Giulia rehearsed her small list of capabilities in this department, but la Dossi shook her head, saying, “Well, you will soon learn. Where there is a will there is a way. And it is a pleasure to teach a willing scholar. Now look here—”

So Giulia received there and then her first lesson in city cookery; and was thus installed into her new mode of life.

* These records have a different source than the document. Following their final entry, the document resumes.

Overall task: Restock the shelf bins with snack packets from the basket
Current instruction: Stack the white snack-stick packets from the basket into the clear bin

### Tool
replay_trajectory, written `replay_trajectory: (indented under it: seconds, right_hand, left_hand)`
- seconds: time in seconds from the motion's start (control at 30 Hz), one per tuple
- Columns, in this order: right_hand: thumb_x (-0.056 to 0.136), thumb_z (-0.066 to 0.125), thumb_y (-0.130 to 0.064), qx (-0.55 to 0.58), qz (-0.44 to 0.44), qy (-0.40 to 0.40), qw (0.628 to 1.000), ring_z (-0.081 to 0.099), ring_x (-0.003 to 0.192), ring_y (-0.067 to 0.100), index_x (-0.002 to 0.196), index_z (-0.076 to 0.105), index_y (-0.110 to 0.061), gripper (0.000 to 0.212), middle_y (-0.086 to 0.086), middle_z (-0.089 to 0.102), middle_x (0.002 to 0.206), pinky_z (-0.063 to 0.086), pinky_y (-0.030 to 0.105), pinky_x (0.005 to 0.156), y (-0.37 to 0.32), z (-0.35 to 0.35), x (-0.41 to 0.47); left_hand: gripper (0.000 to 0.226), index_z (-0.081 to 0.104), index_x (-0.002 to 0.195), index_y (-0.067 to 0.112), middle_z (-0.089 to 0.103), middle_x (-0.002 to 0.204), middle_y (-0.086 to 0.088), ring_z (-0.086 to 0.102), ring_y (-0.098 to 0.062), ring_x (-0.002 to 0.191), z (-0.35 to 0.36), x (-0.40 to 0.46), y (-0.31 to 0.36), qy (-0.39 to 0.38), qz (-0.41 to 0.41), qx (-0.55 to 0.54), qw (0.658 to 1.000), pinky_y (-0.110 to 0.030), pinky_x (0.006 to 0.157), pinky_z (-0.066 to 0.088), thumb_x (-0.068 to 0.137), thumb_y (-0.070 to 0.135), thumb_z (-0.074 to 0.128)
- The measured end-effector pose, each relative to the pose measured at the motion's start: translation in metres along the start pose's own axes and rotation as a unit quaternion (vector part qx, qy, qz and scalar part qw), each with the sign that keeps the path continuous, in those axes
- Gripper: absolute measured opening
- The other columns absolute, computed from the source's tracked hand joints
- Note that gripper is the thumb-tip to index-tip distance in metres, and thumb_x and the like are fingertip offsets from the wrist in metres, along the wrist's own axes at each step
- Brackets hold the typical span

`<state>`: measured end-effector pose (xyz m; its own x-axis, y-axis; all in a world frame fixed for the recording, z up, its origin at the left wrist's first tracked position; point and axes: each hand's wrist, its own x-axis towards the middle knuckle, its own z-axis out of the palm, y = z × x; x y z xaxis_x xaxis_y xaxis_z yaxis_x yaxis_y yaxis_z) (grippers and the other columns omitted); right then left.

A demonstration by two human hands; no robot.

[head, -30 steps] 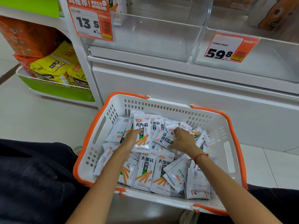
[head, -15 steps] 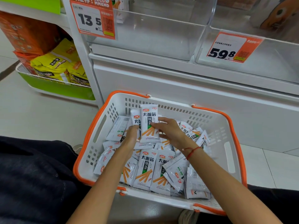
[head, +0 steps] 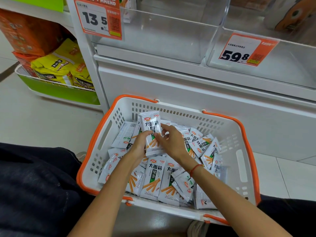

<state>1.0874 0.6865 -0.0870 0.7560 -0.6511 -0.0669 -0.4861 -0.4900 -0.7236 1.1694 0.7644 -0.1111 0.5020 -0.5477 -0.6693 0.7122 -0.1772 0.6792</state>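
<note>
Nearest the camera: dark trouser knees (head: pixel 34 185) at either side, two bare forearms reaching forward between them, a red string bracelet (head: pixel 196 169) on the right wrist.

Just beyond: white perforated plastic shopping basket with orange rim and handles (head: pixel 246 139), on the pale tiled floor (head: pixel 42 120), filled with a loose heap of small white snack packets printed with orange sticks (head: pixel 153 178), lying flat and overlapping at all angles.

Above the heap, near the basket's far wall: a small stack of the same white packets, held upright (head: pixel 151 132). Left hand (head: pixel 139 146) grasping the stack's lower left edge, fingers curled behind and thumb in front. Right hand (head: pixel 171 141) pinching the stack's right edge, fingertips on its face, apparently squaring it up.

Further back: white shelf unit, then two clear plastic shelf bins, left bin (head: pixel 162 36) behind an orange price tag reading 13 5 (head: pixel 99 17), right bin (head: pixel 282 65) behind a tag reading 59 8 (head: pixel 246 49). Both largely empty as far as visible. Far left: green shelf tray with yellow snack bags (head: pixel 58 69) and orange bags above.

Likely step: gathering a handful before lifting to a bin. Best done by aligning edges so slippery wrappers do not fan out, keeping all faces forward, gripping firmly low down, then lifting clear of the basket wall. Which bin suits these packets: cannot tell.
</note>
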Motion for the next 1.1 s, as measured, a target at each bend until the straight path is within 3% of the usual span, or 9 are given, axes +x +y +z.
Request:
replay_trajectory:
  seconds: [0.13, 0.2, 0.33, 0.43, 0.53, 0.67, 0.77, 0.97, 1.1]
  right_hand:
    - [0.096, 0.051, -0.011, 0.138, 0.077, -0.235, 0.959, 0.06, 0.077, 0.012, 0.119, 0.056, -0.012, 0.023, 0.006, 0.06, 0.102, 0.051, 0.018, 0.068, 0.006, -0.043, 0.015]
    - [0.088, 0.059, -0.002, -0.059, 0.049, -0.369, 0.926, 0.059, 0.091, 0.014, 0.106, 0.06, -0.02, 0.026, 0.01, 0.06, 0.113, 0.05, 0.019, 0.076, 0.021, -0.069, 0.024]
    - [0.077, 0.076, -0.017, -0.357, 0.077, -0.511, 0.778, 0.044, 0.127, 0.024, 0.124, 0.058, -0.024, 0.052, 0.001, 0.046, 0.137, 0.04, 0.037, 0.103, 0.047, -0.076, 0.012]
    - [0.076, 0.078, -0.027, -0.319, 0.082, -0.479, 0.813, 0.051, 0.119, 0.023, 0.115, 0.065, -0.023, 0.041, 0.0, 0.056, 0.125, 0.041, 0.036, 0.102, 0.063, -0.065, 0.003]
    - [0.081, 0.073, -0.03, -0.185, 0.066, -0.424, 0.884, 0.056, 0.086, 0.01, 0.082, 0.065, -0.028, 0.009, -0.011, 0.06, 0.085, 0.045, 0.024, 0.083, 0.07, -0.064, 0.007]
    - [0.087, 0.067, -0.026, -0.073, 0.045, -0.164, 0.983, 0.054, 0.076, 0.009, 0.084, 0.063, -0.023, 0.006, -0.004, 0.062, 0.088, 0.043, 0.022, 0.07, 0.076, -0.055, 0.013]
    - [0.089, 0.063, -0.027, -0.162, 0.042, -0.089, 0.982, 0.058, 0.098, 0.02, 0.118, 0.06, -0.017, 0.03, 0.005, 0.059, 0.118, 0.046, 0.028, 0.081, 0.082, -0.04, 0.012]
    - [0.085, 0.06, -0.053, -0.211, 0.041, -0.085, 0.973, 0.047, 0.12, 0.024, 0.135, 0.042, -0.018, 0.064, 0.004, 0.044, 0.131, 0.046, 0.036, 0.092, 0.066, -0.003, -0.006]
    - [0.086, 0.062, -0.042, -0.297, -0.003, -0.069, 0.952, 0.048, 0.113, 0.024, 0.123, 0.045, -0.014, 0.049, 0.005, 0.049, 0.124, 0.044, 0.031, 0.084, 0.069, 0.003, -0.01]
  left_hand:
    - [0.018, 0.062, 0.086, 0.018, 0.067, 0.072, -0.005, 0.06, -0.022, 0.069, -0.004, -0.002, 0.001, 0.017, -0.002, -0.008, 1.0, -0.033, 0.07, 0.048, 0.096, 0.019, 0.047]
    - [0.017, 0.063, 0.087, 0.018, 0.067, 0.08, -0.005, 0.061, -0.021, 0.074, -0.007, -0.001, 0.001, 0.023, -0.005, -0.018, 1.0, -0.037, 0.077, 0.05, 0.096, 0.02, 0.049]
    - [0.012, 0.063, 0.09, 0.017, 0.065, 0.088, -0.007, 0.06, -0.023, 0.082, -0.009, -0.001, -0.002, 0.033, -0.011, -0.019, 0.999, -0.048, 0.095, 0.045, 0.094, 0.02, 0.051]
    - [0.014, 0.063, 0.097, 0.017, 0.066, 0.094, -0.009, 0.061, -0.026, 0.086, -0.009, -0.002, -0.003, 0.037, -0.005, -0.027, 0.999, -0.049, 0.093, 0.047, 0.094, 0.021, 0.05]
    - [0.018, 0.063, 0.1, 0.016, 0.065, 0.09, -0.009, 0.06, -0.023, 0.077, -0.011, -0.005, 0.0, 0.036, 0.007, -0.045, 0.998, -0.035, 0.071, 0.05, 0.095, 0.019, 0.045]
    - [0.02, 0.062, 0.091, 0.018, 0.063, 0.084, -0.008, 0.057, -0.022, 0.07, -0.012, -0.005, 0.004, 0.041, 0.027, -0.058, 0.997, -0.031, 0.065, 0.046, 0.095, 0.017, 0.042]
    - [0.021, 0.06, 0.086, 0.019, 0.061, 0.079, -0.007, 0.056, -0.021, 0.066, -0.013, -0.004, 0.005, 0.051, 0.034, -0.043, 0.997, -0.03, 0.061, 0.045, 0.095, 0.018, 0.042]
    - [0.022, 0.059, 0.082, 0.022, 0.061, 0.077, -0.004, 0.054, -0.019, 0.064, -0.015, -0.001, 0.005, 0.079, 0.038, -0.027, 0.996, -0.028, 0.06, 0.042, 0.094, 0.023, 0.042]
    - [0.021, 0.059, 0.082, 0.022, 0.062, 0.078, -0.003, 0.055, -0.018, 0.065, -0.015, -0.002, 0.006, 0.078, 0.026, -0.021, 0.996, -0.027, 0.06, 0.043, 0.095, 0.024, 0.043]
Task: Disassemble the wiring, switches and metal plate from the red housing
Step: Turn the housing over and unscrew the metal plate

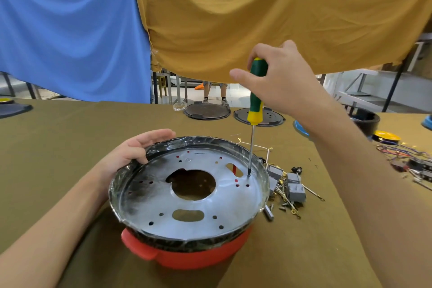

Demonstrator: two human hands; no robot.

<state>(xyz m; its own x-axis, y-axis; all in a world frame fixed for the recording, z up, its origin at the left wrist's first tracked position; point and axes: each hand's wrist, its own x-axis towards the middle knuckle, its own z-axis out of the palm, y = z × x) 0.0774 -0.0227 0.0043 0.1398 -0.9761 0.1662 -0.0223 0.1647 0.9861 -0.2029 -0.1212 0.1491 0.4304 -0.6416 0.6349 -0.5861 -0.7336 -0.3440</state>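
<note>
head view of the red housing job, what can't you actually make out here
- Screw under the screwdriver tip on the metal plate: too small to tell in the head view.
- Inside of the red housing: hidden by the plate.
- Right hand grip on the handle top: fingers hidden behind the hand's back.
- Loose parts beside the housing: too small to identify each.

Round silver metal plate (187, 196) sits in the red housing (187, 257); grey switches (295, 188) lie beside.
</note>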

And then the mistress and the maid proceeded together to demolish the work of their own hands, amid the critical remarks and dissertations of the elder lady, who sat the while in a huge arm-chair provided specially ad hoc, while the younger, besides eating her own dinner, did the locomotive part of the business of the table.

And before the meal was over Giulia felt quite at home, and intimate with her mistress, and la Dossi had coaxed out of her the entire truth as to all her feelings and perplexities in the matter of cousin Beppo.


  1. A grandee—great lady of the highest class.